Today's anonymous submitter sends us a pile of code that exists to flummox us. It's consfuing, weird, and I don't understand it, even as I understand it. So we're going to walk through this packet of Python in steps, to see if we can understand what's going on.
First is this handy helper function, to turn a value into a number:
def to_number(s):
try:
if not s:
return 0
number = float(s)
return int(number) if number.is_integer() else number
except (TypeError, ValueError):
return s
This doesn't start too badly. If the value is falsy (None
, for example), return 0. If it has a value, though, turn it into a float. If the resulting float doesn't have a decimal part, convert it into an integer. I've got some complaints about a method returning two different types, but I understand the urge.
But then we get to the exception handler. If, for some reason, this conversion fails we return the input. This method shouldn't be named to_number
, it should be named to_number_if_the_input_is_a_number_otherwise_we_return_the_input
, because that's a behavior that's guaranteed to confuse someone someday.
Okay, I understand that method, so let's look into another.
@staticmethod
def get_product_property(product_id, property):
from utils import to_number
prop = ProductProperty.objects.filter(product_id=product_id, property=property).first()
value = None if prop is None else prop.value
if not value:
return [0, 0] if property.lower() in PROPERTIES_TO_SPLIT else 0
if property.lower() in PROPERTIES_TO_SPLIT:
return list(map(to_number, value.split(",")))
return to_number(value)
One of the first rules in Python: put all your imports in one place, and that place is definitely not at the start of a method. Now, admittedly, this can boost startup times if it's an expensive module to load, but it also means the first call to this method will take a lot longer.

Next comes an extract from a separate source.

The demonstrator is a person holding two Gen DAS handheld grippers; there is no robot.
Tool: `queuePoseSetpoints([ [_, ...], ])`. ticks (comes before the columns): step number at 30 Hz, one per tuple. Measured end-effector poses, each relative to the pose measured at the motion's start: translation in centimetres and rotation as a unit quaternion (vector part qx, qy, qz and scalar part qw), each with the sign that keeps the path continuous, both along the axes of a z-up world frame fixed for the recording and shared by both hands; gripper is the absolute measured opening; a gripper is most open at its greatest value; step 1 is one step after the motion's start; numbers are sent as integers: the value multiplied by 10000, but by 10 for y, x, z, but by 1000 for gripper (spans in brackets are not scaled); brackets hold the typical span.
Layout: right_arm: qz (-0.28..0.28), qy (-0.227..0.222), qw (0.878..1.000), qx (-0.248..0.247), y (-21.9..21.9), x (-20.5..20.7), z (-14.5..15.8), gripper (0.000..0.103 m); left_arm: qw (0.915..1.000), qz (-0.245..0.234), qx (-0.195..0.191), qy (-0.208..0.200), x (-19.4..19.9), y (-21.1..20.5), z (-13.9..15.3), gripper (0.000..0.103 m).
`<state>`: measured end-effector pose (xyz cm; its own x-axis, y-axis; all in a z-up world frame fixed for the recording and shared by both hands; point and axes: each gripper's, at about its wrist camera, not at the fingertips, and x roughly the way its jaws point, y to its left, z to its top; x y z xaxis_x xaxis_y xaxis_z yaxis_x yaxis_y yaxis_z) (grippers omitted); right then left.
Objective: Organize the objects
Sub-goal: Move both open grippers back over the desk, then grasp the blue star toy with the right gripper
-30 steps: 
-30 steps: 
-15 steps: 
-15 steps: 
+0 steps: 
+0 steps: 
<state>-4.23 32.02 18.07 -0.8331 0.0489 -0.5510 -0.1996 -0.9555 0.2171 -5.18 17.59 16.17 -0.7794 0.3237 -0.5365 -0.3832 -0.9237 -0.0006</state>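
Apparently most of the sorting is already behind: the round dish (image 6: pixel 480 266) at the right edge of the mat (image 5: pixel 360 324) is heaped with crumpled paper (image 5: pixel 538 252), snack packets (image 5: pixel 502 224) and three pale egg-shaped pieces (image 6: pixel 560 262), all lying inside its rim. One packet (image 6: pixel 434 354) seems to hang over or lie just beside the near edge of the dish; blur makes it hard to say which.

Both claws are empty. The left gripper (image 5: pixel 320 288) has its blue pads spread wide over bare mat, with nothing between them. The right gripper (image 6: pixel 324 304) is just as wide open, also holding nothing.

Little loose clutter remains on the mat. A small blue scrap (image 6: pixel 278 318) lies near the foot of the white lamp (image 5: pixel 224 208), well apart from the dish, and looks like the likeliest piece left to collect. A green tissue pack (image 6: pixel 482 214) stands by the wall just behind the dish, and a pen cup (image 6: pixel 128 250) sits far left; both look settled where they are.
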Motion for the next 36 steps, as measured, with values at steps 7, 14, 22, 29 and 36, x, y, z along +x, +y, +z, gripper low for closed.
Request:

Okay, so we take a product_id
and the property
and search the ProductProperty
lookup table to find the first match, so we can use the value
stored in the DB. Then, we get to something terrible. There is a PROPERTIES_TO_SPLIT
constant, containing a list of property IDs. Because sometimes, the data in the database is a list of values as a comma-separated string. Sometimes it isn't. This is worse than stringly typed data, it's stringly-multiply-typed data.
But that explains why to_number
returns the input on an error- sometimes we pass it an array of numbers.
So now we get to the centerpiece of this sample.
@classmethod
def get_closest_named_product(cls, product):
from core.products import PRODUCTS
"""
product = {"interval": (123, 456), "value": (789, )}
named_products = {
"some_name": {"interval": (987, 654), "value": (321, )},
"some_other_name": {"interval": (123, 456), "value": (789, )},
...
}
-> returns "some_other_name"
do this by multiplying the product dollar values and finding the named_products
with a product that's closest to it
"""
def values_product(item):
return functools.reduce(operator.mul, itertools.chain(*item.values()))
product_product = values_product(product) # 123 * 456 * 789
named_products = {
k: values_product(v)
for k, v in PRODUCTS.items()
} # {"some_name": 987 * 654 * 321, ...}
def key(item):
return abs(product_product - item)
selected_product = min(named_products.values(), key=key)
product_name = {v: k for k, v in named_products.items()}
return product_name[selected_product]
This helpfully has a very thorough code sample in the documentation. Well, maybe not helpfully, because I have no idea what's going on. A product
is apparently a combination of an interval and a value, which are dollar values, so I don't think this is time series data. The way we determine if two products are "close" is based on "multiplying the product dollar values". Why? I don't understand what this is for. Maybe the code will make it clearer.
We create a convenience function value_product
with does some functools
and iterntools
magic to flatten a product and multiply all the numbers together.
Then we repeat this for all the products in our PRODUCTS
constant, which we imported at the top (again). But wait, a PRODUCTS
constant? Yes! There's a hard-coded list of products in our application code- our application code which queries a database. Well, that's fantastic.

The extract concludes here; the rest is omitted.